Fonti ufficiali chiedono sia cambiata. Entro una generazione mancherà la mano d’opera e “scoppierà” l’inadeguato sistema pensionistico. Intanto si registra un aumento della criminalità giovanile e dei divorzi. Esperti: sta sconvolgendo la società e creando una generazione di persone attente solo a loro stesse.

Pechino (AsiaNews/Agenzie) – La politica del figlio-unico fa aumentare la criminalità giovanile e il numero dei divorzi. Crescono le critiche, anche da fonti ufficiali, mosse in realtà dalla preoccupazione che questa politica comprometta lo sviluppo economico futuro.

Secondo lo statale China Daily, sono coinvolti minori nei due terzi dei 4 milioni di reati denunciati ogni anno e i criminali minorili sono cresciuti dai 33mila casi del 1988 agli 80mila di quest’anno. Liu Guiming, funzionario pubblico del settore, spiega che si abbassa l’età di questi “criminali”, che si associano in vere bande e commettono nuovi tipi di reato (quali frodi tramite internet).

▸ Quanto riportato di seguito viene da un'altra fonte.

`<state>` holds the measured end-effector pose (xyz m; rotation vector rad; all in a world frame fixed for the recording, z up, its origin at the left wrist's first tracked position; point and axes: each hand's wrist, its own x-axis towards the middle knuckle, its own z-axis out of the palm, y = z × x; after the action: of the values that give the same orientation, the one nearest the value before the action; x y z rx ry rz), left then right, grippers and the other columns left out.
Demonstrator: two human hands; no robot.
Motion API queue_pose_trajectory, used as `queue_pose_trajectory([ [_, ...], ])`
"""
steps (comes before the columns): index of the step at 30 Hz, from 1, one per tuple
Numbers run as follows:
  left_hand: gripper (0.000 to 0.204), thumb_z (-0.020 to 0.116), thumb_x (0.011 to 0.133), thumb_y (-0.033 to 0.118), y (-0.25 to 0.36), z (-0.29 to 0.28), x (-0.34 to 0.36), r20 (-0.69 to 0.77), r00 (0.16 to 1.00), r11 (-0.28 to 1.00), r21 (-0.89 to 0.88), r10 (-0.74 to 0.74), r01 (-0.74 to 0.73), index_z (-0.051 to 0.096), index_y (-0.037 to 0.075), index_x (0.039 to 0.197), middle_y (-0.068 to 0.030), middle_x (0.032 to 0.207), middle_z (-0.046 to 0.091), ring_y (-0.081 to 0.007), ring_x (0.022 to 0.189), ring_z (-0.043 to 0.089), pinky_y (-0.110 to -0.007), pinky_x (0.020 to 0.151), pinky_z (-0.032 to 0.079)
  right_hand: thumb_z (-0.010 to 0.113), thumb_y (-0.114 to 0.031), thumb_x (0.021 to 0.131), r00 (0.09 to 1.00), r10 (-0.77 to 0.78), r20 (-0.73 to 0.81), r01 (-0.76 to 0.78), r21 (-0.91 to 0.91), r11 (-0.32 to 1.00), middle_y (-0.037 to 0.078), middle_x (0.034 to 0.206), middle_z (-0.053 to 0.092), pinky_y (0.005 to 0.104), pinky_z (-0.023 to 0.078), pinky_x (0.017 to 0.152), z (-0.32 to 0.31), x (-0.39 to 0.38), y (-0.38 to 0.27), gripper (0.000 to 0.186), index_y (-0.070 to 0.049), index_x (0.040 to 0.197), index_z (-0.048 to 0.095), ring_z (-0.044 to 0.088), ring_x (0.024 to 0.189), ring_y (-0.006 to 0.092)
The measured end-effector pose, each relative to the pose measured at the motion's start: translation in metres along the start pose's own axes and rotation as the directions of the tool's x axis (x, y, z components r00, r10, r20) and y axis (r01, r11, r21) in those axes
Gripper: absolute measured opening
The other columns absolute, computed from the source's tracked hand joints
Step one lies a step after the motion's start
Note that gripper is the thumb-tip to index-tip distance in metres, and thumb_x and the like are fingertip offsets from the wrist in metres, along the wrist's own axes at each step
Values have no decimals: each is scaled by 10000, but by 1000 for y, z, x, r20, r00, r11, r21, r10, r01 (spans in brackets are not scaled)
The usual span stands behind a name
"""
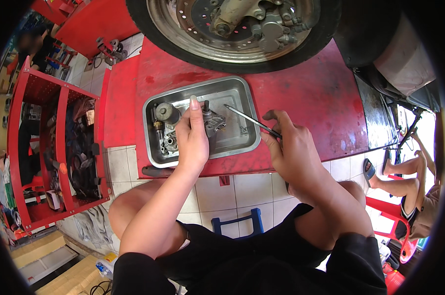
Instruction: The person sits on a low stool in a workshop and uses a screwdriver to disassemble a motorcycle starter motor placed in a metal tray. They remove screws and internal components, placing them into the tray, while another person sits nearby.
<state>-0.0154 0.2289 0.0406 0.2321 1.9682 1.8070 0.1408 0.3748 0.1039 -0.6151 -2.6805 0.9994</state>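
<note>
A shallow metal tray (236, 143) rests on the red bench. Over it my left hand (193, 140) is closed round a grey cast-metal part (215, 123), its thumb pointing up; the hand hides much of that part. A screwdriver (247, 118) is gripped in my right hand (296, 145), its shaft slanting up and left over the tray's right wall. The tip is close to the metal part and appears apart from it. Left of my left hand, a metal cylinder (168, 113), a brass-coloured fitting (158, 129) and several small metal pieces lie in the tray.
A motorcycle wheel (232, 63) with a brake disc stands at the bench's far side. The red bench (311, 103) extends right. A dark-handled tool (157, 171) lies at its front edge. A red shelf cart (62, 152) stands left; a seated person (404, 177) is at right.
</note>
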Motion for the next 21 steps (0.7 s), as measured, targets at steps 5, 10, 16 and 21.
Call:
queue_pose_trajectory([
  [5, 728, 375, 991, 661, 9, -2, 2, 16, 978, 967, -149, -206, 207, 624, -14, 1103, -96, 874, 666, -168, 753, 625, -304, 730, 492, 585, 3, 880, 924, 135, 359, -352, 656, 668, 206, 874, 663, 408, 551, 677, -13, 9, -1, 403, 49, 1276, 529, 682, 773, 304],
  [10, 719, 379, 970, 693, 22, 0, -4, 80, 933, 892, -274, -352, 360, 620, 31, 1115, -80, 819, 652, -187, 654, 634, -324, 627, 505, 617, 26, 874, 842, -226, 491, -515, 855, -60, 244, 1054, 676, 307, 554, 791, -29, 13, 8, 376, 90, 1241, 567, 693, 977, 265],
  [16, 704, 391, 966, 689, 18, 1, -7, 148, 842, 767, -356, -518, 534, 621, 40, 1114, -85, 857, 657, -228, 653, 627, -365, 613, 512, 732, -35, 867, 976, -46, 214, -122, 707, 697, 155, 913, 729, 270, 529, 706, -21, -3, 2, 178, 52, 1017, 692, 672, 782, 126],
  [21, 687, 397, 973, 672, 12, 5, -10, 161, 798, 712, -375, -581, 594, 617, 37, 1119, -102, 885, 660, -248, 670, 626, -387, 622, 518, 713, -4, 830, 964, -264, -18, 254, 345, 904, 96, 992, 620, 294, 483, 775, -19, -1, -9, 215, 4, 1044, 735, 612, 877, 163],
])
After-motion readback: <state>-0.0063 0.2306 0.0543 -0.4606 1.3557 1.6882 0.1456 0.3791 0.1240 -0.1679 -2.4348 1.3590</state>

Tra le cause ricorda “l’insufficienza dell’istruzione scolastica e la rottura delle famiglie”, specie per i 150 milioni di contadini che vanno a lavorare nelle ricche città orientali lasciando i figli affidati a parenti o amici. Ma è anche conseguenza di una generazione di figli unici, “schiacciati” dalle aspettative familiari e incapaci di tessere normali rapporti dopo essere cresciuti come piccoli “imperatori”: coccolati dall’intera famiglia ma privi degli insegnamenti della tradizione confuciana, improntata al rispetto per gli altri e all’ideale di una famiglia numerosa e unita, e persino degli ideali marxisti.

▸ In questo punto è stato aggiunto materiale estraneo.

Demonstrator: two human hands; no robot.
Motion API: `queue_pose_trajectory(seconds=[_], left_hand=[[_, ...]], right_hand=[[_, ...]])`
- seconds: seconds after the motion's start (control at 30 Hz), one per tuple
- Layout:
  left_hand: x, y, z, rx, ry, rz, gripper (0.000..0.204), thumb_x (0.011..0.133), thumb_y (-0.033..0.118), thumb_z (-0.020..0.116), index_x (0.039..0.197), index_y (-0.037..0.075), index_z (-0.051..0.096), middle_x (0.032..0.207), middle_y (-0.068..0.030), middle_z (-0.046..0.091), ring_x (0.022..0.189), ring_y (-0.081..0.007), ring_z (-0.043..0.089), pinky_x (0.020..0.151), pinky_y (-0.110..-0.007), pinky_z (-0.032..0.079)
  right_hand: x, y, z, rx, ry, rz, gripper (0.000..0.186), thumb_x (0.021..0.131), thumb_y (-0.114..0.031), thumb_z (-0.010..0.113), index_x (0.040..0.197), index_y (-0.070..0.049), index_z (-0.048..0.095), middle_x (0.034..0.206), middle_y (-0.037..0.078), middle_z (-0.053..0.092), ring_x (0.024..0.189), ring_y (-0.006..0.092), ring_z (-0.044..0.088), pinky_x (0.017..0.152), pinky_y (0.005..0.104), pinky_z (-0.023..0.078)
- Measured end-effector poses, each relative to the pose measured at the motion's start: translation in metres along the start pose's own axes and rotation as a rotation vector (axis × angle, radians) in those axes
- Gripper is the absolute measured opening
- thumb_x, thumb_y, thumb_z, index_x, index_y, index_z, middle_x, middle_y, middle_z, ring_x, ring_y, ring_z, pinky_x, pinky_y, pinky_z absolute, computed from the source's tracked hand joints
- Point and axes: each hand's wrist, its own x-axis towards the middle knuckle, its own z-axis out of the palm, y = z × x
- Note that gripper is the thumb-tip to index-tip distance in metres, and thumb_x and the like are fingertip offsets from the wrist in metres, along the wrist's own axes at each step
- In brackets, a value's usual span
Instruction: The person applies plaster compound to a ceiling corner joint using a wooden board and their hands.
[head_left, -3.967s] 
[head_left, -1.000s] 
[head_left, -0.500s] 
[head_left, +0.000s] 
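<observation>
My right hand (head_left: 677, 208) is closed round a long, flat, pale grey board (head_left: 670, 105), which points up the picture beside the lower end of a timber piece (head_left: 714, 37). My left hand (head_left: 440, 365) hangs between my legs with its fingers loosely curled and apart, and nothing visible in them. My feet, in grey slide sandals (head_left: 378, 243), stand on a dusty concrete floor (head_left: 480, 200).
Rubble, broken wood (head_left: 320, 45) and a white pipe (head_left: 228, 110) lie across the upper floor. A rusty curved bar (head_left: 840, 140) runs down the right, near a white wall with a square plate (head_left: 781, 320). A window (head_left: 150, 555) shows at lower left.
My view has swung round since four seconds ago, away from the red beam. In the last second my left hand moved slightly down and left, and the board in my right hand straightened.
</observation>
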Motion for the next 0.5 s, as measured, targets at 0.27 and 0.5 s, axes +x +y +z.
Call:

Il professor Fucius Yunlan, psichiatra, osserva che l’esponente di questa generazione, specie chi vive in città, “è attento soprattutto a sé stesso, non agli altri o alla società”. Questi figli-unici, ormai adulti, scelgono un partner con famiglia agiata per avere una vita più facile. Ma tra loro cresce il numero di divorzi, anche dopo poche settimane o mesi. Intanto le famiglie prediligono figli maschi, anche con aborti selettivi: si è giunti a 123 neonati maschi ogni 100 bambine e si prevedono decine di milioni di uomini soli.

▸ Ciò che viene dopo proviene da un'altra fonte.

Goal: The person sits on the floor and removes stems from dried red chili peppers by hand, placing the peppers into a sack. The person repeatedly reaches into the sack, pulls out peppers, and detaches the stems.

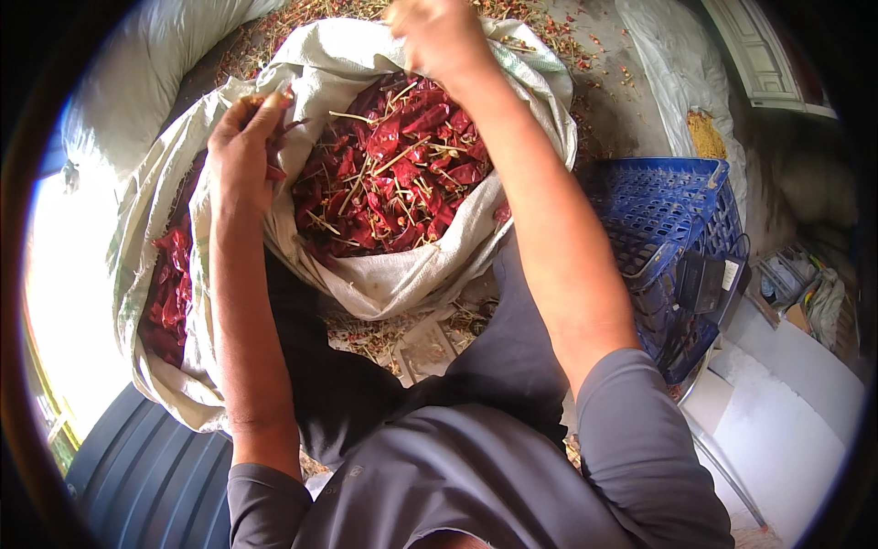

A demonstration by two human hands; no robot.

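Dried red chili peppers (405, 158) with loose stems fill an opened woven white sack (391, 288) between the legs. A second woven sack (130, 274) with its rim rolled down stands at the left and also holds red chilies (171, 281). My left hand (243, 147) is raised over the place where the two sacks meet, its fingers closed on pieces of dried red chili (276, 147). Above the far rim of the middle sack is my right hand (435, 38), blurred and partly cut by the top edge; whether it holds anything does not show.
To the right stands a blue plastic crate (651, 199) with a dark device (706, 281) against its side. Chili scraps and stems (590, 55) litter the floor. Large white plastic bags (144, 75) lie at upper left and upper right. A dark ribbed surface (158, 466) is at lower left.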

Pechino ha adottato questa politica negli anni ’80 per contenere la popolazione e favorire la crescita economica. Ma sempre più voci chiedono di rivederla, in quanto si sta rilevando una “lenta tragedia umanitaria” che “mina in modo diretto le possibilità di sviluppo futuro del Paese”, come osserva il noto demografo Usa Nicholas Eberstadt. Per il 2030 ci saranno 235 milioni di persone oltre i 65 anni: in un Paese privo di un adeguato sistema pensionistico, i figli–unici cresciuti come “piccoli imperatori” dovranno occuparsi, da soli, di genitori e nonni. Si prevede che dal 2015 diminuirà la popolazione attiva (tra i 15 e i 64 anni) e tra una generazione la forza lavoro sarà inferiore a oggi.

Ye Tingfang, membro dell’Accademia sociale delle scienze di Pechino, osserva che “all’inizio si pensava che la nostra enorme popolazione fosse un freno allo sviluppo economico. Ma negli ultimi dieci anni l’esperienza ci ha detto il contrario. Il Giappone, ad esempio, ha pochissime risorse e mostra una delle più alte densità di popolazione al mondo. Eppure è una delle nazioni più ricche e la sua economia è in crescita. Il lavoro è la più importante fonte di ricchezza”. A marzo insieme a 30 delegati della Conferenza consultiva politica del popolo cinese (Ccppc) ha chiesto al governo di abolire la legge sul figlio unico perché “crea problemi sociali e disturbi alla personalità nei giovani”.